Process API - how to handle 'exceeded limit'

links · April 4, 2022, 11:25am

Hi there!
I’m experimenting with the Process API through the python library, so far they are very practical and intuitive to use.
However, I do have a couple questions since I find the documentation a bit lacking on some aspects, in particular:

Is the output file always called “response.tiff”, or can it be customized?
with large areas, I noticed that the requests consume all the processing units per minute available. This is not an issue per se, however the get_data call does not raise any exception and still returns a completely blank image while printing a warning “rate limit exceeded”, which is not ideal. How should I handle this? Is there a way to check whether the response was successful or generated a “rate limit exceeded” error?
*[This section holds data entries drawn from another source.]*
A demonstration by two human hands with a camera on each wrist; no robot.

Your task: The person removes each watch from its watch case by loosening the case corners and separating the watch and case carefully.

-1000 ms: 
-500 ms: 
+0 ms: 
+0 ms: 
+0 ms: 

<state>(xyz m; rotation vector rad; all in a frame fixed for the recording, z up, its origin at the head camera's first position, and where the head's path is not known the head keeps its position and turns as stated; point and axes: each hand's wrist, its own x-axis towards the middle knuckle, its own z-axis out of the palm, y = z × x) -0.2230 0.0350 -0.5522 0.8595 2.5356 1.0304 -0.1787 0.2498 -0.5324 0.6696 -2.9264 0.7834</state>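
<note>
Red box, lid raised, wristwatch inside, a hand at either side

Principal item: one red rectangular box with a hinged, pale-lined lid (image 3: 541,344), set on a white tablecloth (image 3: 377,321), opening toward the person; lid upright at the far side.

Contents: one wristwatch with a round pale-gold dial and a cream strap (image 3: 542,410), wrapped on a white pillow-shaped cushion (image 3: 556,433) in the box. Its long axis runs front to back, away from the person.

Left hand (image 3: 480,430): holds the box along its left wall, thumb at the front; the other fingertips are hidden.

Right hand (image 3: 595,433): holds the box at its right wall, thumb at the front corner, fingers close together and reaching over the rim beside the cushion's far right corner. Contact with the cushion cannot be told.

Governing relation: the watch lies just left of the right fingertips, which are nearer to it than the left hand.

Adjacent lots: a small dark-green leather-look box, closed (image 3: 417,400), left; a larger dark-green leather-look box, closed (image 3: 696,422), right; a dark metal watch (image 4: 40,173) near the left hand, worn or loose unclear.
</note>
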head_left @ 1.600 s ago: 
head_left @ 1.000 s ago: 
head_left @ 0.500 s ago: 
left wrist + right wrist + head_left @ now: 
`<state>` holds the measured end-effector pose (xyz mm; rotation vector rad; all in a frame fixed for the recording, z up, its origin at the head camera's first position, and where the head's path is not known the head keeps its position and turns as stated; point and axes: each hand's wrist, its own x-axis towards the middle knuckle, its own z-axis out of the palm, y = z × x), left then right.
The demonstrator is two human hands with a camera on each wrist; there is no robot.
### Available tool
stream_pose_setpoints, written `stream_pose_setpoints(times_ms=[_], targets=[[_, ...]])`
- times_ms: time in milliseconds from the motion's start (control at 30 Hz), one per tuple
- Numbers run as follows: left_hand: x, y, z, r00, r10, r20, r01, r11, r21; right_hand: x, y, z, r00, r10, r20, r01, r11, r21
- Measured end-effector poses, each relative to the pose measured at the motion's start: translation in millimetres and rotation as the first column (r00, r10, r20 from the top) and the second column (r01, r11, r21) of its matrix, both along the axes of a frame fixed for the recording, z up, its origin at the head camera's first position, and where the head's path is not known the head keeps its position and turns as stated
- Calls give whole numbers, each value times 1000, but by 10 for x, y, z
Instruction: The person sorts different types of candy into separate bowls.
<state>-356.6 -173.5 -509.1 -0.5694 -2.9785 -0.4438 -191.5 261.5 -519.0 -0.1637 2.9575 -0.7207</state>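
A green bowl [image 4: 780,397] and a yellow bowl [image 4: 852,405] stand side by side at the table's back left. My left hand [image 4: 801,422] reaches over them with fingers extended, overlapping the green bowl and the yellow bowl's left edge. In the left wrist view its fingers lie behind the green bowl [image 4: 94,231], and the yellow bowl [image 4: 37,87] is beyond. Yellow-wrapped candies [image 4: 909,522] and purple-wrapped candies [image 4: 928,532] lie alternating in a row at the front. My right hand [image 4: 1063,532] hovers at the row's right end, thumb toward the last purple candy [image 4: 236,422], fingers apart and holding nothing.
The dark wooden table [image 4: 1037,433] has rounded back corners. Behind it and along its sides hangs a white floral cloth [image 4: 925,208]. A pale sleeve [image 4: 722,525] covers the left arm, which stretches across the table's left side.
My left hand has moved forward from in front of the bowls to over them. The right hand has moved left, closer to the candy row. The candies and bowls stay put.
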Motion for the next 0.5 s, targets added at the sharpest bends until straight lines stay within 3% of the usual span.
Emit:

Or even better, could the client be configured so that the requests per minute are limited/scheduled over a longer period to avoid such problem?

Thank you very much, and sorry in advance if this info is available somewhere, I couldn’t find anything relevant.

Edoardo

chung.horng · April 4, 2022, 2:30pm

Hi @links ,

To customised the filename you can do the following:

request = SentinelHubRequest( ... )

request.download_list[0].filename = 'my-new-unique-name.tiff'

request.save_data()

Noted that in this case you have to ensure the uniqueness of the new name so that multiple requests won’t write into the same file.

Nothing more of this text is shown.